Hi everybody. I recently started receiving emails from Support Groups and decided to drop in. I haven’t been here since 2017 and as we all know a lot has happened in the past six years. We’re still here and still enduring though. There’s been peaks and many valleys. Much has happened that’s worth forgetting but also well worth remembering. I hope you all have been doing great and please feel free to reach out. It feels good talking and letting things out when there’s no pressure. This site was a great outlet for me when my anxiety was very crippling and I think I’m gonna try to use this a little more again.
That was before I joined but welcome back
Welcome back! We are so glad to hear you are doing well, we look forward to seeing you post more often! -SG
Welcome back. I was here since before 2017 Ive changed my username a few times for privacy reasons.
Same here. After several years away I suddenly started receiving emails from this site again so I figured I would check out the message boards to see what was going on. It’s good that a forum such as this exists for those of us in the same boat to share feelings and experiences.
Welcome back! -SG
So glad that people are coming back to the site, this website is a place unlike any other, ups and downs, multiple site changes, but it is the only place where we can be us. Hugs
Be sure to reach out any time. Hope you’re doing well
Ha! I guess I wasn’t the only one.
I appreciate the comment. Be sure to reach out anytime and I hope you continue to do well
Thank you! It actually feels pretty good to be back. I’m gonna try to get myself to check in on Support Groups at least a few times a week. It’s a great resource to get in touch with everyday people who understand.
Hope you are well!
I am doing well today thank you. I look forward to seeing you around the site
Hello, I’m new here. I’m in a dark place as of late, riddled with anxiety and depression after single handedly tearing my life apart.i don’t have many friends I can talk to about this as they are all normal well adjusted people and I am a wreck even on good days. I struggle a lot just try to show up and be a part of. I’ll be checking in a couple times a week. Thank you for reading.

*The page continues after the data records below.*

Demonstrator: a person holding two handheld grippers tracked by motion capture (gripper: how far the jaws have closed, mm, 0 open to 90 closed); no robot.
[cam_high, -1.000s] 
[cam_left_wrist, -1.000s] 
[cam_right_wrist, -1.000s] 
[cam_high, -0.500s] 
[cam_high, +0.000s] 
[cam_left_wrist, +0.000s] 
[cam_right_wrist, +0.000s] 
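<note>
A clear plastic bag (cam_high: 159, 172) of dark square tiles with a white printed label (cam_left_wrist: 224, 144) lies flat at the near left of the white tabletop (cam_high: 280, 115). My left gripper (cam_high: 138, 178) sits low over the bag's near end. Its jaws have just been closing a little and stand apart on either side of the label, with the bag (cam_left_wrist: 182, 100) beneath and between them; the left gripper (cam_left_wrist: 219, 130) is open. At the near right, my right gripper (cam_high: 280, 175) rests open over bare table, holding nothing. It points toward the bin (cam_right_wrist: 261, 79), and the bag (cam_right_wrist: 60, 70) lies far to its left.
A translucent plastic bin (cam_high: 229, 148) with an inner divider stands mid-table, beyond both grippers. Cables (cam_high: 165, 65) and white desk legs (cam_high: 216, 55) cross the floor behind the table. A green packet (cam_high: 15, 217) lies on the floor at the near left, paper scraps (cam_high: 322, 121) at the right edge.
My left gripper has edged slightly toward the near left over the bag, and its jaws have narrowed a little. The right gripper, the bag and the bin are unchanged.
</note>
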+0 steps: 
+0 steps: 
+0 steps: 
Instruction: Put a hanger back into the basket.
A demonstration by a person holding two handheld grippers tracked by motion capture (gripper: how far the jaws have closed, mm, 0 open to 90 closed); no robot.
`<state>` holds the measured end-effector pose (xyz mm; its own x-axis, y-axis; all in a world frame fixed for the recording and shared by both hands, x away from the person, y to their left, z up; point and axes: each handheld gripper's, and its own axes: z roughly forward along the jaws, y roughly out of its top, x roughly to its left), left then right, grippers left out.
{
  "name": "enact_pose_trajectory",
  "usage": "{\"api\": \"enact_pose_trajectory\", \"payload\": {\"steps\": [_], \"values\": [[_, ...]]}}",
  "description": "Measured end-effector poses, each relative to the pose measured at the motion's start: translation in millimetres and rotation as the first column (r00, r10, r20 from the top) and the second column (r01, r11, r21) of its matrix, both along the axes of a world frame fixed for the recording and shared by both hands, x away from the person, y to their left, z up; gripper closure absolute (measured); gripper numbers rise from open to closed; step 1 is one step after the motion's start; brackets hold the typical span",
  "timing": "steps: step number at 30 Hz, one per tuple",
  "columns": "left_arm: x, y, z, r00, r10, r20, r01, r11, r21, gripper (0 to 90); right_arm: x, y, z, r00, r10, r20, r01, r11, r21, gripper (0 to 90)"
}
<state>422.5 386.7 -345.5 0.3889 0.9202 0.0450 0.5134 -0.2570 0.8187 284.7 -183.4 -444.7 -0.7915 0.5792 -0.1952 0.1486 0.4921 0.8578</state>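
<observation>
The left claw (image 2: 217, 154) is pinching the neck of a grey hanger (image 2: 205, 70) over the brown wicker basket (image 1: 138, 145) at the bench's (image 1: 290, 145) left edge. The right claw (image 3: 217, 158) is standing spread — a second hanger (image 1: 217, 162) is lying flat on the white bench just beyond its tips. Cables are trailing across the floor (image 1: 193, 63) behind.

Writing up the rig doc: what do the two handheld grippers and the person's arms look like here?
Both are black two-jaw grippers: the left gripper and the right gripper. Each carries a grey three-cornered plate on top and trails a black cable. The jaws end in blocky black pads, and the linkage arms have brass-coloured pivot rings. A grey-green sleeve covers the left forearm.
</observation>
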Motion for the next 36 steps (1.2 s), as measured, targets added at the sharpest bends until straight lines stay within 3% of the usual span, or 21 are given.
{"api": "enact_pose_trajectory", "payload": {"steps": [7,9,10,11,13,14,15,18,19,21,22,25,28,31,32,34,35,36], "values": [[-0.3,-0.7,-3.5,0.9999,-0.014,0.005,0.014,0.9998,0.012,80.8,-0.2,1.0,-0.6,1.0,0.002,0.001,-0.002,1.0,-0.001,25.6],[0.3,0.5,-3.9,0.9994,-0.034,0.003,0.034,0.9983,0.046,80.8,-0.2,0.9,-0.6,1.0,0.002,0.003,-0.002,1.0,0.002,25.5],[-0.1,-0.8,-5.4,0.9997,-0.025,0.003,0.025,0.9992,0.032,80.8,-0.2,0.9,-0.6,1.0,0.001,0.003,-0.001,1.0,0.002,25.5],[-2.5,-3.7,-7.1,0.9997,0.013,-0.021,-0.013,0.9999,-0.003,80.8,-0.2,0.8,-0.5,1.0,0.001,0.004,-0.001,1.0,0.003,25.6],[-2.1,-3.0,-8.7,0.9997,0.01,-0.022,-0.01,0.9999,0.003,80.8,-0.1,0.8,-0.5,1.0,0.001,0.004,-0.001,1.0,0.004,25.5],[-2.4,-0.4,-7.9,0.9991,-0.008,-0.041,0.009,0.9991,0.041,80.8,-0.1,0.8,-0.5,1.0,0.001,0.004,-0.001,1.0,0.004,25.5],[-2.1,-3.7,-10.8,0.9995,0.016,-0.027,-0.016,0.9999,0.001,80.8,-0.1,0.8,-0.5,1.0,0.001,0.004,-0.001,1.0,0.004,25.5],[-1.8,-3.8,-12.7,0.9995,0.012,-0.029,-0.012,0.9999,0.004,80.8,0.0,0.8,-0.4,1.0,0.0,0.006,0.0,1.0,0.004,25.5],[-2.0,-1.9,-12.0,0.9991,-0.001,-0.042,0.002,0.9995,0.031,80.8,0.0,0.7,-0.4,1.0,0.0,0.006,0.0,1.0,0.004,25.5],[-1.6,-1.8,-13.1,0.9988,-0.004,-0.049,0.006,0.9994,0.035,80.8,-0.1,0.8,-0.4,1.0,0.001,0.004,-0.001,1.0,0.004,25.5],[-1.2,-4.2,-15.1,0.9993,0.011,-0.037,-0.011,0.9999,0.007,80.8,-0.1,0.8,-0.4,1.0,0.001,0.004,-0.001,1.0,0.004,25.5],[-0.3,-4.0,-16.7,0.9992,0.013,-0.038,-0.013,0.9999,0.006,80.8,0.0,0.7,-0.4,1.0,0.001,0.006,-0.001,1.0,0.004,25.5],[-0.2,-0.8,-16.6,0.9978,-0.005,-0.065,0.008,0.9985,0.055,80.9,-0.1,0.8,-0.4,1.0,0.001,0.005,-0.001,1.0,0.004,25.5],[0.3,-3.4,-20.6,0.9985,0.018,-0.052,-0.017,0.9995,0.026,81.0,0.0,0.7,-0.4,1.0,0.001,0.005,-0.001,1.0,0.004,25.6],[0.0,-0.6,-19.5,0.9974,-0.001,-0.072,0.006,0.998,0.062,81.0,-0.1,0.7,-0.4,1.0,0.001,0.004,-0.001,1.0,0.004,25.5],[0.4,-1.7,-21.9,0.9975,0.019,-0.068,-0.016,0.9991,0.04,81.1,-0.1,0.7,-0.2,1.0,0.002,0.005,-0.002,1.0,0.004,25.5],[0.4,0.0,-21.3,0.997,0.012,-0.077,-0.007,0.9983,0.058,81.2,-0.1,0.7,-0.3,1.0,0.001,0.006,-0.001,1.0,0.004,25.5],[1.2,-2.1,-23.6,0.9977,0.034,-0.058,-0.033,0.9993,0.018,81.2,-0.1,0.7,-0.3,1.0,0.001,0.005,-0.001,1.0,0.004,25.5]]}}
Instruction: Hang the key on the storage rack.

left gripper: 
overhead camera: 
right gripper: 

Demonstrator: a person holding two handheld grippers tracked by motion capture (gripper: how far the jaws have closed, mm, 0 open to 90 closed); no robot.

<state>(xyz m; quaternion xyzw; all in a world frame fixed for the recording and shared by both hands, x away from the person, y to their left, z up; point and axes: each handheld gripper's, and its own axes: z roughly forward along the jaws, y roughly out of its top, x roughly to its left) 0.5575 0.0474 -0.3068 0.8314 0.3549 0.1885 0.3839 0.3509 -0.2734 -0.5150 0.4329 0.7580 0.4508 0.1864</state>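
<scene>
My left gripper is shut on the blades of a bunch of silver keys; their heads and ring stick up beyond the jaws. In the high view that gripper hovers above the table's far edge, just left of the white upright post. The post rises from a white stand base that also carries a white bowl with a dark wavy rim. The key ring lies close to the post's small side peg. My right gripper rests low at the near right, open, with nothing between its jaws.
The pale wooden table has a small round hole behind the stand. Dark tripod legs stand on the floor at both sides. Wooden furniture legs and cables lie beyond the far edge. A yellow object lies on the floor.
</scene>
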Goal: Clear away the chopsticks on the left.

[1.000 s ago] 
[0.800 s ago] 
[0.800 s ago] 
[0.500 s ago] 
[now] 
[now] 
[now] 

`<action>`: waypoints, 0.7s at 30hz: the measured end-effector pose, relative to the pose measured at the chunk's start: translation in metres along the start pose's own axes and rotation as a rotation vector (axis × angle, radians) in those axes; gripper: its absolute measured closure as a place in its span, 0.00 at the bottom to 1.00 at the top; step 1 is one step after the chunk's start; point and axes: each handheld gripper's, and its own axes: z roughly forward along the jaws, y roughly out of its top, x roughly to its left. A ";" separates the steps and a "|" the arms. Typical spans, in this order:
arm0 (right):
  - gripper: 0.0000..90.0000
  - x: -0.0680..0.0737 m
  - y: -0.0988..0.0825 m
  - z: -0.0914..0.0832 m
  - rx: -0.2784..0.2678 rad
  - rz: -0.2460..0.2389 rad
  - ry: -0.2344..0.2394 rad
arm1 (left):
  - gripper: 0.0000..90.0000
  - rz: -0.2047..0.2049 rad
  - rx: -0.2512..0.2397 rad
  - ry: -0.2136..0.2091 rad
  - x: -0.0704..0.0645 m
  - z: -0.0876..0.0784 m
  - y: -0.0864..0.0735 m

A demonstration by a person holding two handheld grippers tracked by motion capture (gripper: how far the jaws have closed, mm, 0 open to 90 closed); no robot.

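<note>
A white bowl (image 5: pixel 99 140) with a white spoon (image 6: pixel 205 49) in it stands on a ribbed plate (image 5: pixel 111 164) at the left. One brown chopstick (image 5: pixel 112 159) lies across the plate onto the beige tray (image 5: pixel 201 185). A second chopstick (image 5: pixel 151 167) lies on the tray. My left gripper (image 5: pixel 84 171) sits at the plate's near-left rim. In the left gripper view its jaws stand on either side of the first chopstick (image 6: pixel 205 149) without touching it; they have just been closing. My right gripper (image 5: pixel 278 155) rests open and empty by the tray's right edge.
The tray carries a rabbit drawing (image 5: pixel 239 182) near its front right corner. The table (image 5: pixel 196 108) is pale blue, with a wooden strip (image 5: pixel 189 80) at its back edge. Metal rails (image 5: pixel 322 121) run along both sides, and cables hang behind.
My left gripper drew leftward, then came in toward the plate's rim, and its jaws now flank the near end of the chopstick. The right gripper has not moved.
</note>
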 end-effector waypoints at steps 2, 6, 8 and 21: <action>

Anxiety is a helluva thing isn’t it? I get angry because I feel like my own body is betraying me or punishing me, which of course doesn’t help. Talking about it does.
I guess I’ve always had it but it became crippling in my mid 40’s. After I was able to get under relative control and really became more educated about it, it became easier to talk about and surprisingly I learned that many other “normal” people deal with it as well. Not necessarily the exact experience I may have dealt with but definitely issues that are relatable.
We’re not as alone as we sometimes believe we are so I hope you can find comfort in opening up to others. People like to listen, especially those of us who understand.
I hope you’re feeling better,
So glad you are here and talking about things. There is normal anxiety, like will I do okay on this test I have studied for and non typical/healthy anxiety, like will I be okay getting to work, will my children be safe at school, will I be able to get through all this work-like a huge trembling jenga tower. Therapy and maybe medication can help so much. I know in my family someone who struggled so much and then they got on the right medication and things were a lot better. It still isn’t perfect and they have to do a lot of things to stay on track, but better is a good way to live.
I get mad at my body a lot too, today it broke out in hives when I was trying to heal strep, but on the other hand with that I am like, cause and effect, okay what can I do. There is no shame in getting help in the form of therapy and medication if needed.
The right therapist does absolute wonders.